# THE TASK
Return the lines exactly as they stand, from the first of the material through the line containing "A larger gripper".

*** SOURCE DATA ***

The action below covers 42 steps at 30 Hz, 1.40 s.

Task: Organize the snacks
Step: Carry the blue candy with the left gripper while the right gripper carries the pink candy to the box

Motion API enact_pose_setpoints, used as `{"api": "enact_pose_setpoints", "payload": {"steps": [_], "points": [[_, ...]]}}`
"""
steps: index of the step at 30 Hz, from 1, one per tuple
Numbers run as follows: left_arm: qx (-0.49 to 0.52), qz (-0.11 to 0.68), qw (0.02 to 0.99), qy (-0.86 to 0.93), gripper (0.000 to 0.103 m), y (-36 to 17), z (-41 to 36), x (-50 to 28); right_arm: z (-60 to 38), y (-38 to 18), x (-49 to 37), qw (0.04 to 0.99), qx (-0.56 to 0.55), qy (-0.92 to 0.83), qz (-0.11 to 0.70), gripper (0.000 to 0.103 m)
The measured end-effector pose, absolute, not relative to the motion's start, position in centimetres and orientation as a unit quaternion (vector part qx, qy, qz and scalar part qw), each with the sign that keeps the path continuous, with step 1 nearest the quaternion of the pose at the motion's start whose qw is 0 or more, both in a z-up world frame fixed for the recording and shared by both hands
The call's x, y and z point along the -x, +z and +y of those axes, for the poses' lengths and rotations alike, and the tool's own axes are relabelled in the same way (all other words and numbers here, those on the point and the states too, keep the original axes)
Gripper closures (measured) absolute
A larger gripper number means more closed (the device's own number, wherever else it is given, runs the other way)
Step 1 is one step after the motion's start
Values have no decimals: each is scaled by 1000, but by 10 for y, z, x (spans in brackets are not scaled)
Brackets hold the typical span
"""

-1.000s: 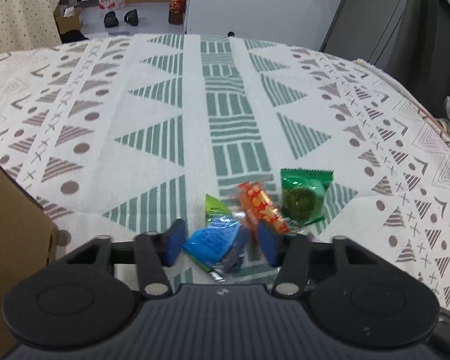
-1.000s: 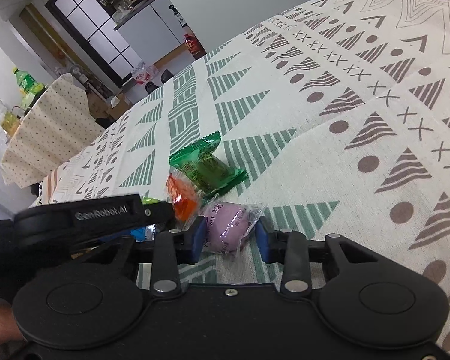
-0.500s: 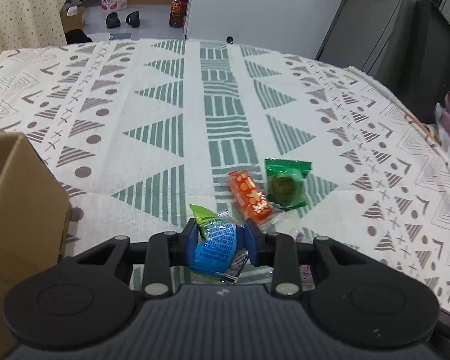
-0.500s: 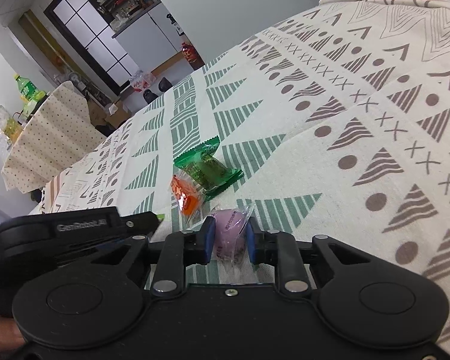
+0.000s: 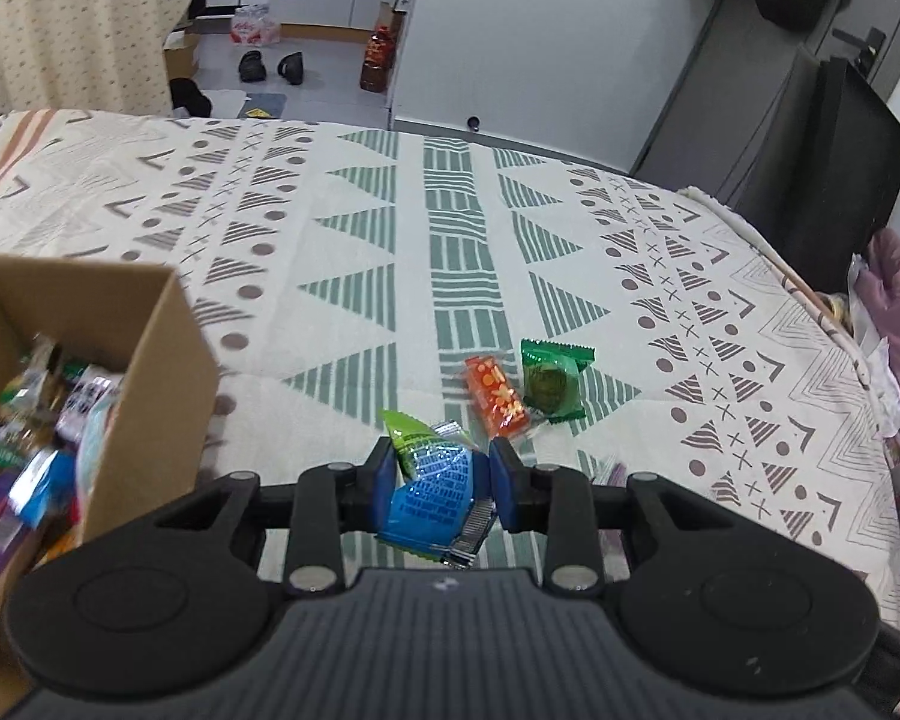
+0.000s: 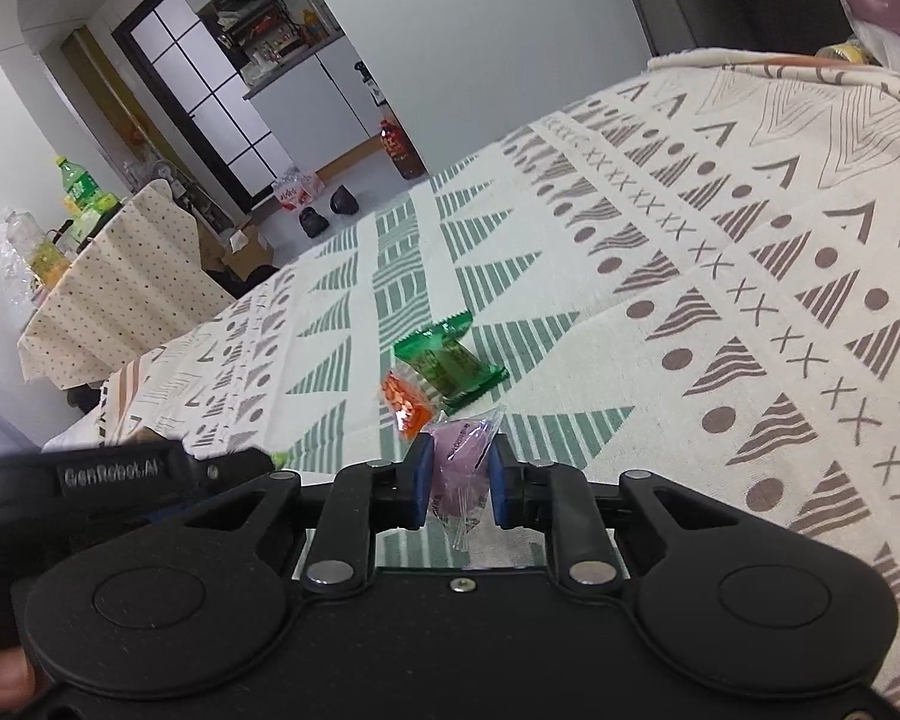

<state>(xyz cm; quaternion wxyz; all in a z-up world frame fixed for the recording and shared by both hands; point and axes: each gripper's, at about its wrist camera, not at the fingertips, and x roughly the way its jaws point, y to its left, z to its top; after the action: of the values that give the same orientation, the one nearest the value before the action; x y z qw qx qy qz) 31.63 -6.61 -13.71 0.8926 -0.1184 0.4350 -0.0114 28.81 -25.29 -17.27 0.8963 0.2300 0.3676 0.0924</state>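
The left gripper (image 5: 439, 476) has its jaws clenched on a blue snack packet (image 5: 432, 495), held above the patterned counter (image 5: 342, 252) — a cardboard box (image 5: 150, 348) of snacks sits to its left. The right gripper (image 6: 455, 481) pinches a purple candy (image 6: 461, 468) between its jaws — orange packet (image 6: 407, 405) and green packet (image 6: 450, 365) lie just ahead.

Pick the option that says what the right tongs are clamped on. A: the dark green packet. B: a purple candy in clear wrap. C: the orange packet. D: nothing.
B: in the right wrist view the right tongs are shut on the purple candy, its clear wrap sticking out between the blue pads, while the orange packet and the dark green packet lie free on the tablecloth beyond.
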Motion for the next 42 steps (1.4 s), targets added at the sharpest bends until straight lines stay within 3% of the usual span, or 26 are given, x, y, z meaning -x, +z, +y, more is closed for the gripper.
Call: {"api": "enact_pose_setpoints", "payload": {"steps": [21,42], "points": [[179,373,910,32,71,-83,-11,-255,-205,-104,-257,911,-215,135,324,84],[252,353,896,93,71,-65,76,-232,-123,-84,-252,907,-185,189,326,84]]}}
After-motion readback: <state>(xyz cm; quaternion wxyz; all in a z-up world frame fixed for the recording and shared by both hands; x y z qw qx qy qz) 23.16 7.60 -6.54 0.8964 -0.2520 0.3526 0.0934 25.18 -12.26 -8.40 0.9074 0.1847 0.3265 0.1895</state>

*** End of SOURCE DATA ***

# SOLUTION
The action below covers 42 steps at 30 Hz, 1.40 s.

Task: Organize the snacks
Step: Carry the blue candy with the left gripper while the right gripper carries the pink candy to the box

Motion API enact_pose_setpoints, used as `{"api": "enact_pose_setpoints", "payload": {"steps": [_], "points": [[_, ...]]}}`
"""
steps: index of the step at 30 Hz, from 1, one per tuple
Numbers run as follows: left_arm: qx (-0.49 to 0.52), qz (-0.11 to 0.68), qw (0.02 to 0.99), qy (-0.86 to 0.93), gripper (0.000 to 0.103 m), y (-36 to 17), z (-41 to 36), x (-50 to 28); right_arm: z (-60 to 38), y (-38 to 18), x (-49 to 37), qw (0.04 to 0.99), qx (-0.56 to 0.55), qy (-0.92 to 0.83), qz (-0.11 to 0.70), gripper (0.000 to 0.103 m)
The measured end-effector pose, absolute, not relative to the motion's start, position in centimetres and orientation as a unit quaternion (vector part qx, qy, qz and scalar part qw), each with the sign that keeps the path continuous, with step 1 nearest the quaternion of the pose at the motion's start whose qw is 0 or more, both in a z-up world frame fixed for the recording and shared by both hands
The call's x, y and z point along the -x, +z and +y of those axes, for the poses' lengths and rotations alike, and the tool's own axes are relabelled in the same way (all other words and numbers here, those on the point and the states too, keep the original axes)
Gripper closures (measured) absolute
A larger gripper number means more closed (the device's own number, wherever else it is given, runs the other way)

The answer given is complete as it stands.